Statement :
Dennett's Predictive Bayesian Coding Theory
In the early 90's the distinguished philosopher Daniel Dennett was very involved in the consciousness debate. In addition to many published papers, his "Multiple Drafts" theory was described in his book: "Consciousness Explained". Then, for a time, he "lost interest in the topic." Some people assumed, from his silence, that he was conceding to dualistic theories of consciousness. However, in 2012, at the "Evolution and Function of Consciousness" conference he presented a talk where he talked about "The phenomenal access consciousness distinction". (
Talk on YouTube).
He pointed out that his critics didn't lose interest, that his loss of interest was possibly a "tactical mistake" (6:00) and that he was now interested in returning to the debate. In that talk he summarized an updated version of his theory documented here.

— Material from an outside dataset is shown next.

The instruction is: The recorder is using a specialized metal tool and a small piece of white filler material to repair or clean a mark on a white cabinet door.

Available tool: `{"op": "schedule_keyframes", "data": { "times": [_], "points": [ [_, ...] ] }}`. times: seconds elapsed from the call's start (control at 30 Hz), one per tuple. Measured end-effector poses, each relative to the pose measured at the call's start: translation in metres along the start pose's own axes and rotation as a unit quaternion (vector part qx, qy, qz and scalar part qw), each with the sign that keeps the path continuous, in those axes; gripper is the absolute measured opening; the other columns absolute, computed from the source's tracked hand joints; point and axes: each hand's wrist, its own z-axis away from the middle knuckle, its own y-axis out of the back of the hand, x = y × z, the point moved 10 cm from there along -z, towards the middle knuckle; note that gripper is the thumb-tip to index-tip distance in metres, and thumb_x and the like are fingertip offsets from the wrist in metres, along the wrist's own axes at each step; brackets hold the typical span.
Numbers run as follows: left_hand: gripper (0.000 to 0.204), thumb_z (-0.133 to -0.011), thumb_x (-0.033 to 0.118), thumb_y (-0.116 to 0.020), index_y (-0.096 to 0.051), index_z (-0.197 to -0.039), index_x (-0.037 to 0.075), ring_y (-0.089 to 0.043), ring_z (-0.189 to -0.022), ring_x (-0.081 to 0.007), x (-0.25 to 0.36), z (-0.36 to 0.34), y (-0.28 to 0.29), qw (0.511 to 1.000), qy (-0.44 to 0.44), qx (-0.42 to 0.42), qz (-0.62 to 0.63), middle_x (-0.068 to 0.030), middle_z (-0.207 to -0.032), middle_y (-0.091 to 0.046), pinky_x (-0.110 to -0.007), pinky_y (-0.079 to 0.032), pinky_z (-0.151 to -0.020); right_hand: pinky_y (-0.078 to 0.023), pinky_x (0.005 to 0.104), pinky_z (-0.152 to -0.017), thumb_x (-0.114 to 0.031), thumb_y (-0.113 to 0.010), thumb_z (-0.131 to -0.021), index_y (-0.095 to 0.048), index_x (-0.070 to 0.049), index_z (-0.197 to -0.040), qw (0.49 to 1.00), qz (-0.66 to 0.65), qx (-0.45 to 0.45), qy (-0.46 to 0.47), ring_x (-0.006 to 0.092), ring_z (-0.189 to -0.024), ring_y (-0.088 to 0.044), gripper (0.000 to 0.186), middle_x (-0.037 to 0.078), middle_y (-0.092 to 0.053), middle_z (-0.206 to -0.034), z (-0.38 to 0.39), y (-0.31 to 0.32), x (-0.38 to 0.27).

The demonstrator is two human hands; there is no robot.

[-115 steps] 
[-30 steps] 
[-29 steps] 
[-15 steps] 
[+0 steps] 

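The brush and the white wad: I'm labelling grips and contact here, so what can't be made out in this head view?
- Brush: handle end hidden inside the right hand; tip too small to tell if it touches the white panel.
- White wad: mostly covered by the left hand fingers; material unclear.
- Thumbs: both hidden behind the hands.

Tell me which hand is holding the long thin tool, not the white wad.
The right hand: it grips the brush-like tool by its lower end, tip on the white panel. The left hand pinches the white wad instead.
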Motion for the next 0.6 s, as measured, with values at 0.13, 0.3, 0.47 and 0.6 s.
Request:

In that talk he points out that he understands and admits to the powerful arguments for dualism (12:00) but exhorts us to resist them. He demonstrates and focuses his discussion around an after image of red which is obviously not on the screen, nor on the retina. So in this talk he asks and focuses on what the emerging expert consensus agrees is the most important part of consciousness, and the focus of this survey topic: What, Where and How, is this redness after image. He coined the term "Quining Qualia" where he argues that even though we know it exists, we should ignore it.
Dennett argues that Ned Block has inverted reasoning and that "He thinks 'phenomenal' consciousness is the causal bases of access consciousness while in fact it is an effect of access consciousness, not a cause!" (1:05:45) And ultimately predicts that this effect emerges via Predictive Bayesian Coding. Dennett points out, in that video, that qualia are achieved via the predictive powers of the bayes algorithm. He points out that he doesn't have time to explain it in more detail, in the video, and provides multiple references to find out more. And of course, you can google for the term "predictive bayesian coding" or bayes theorem.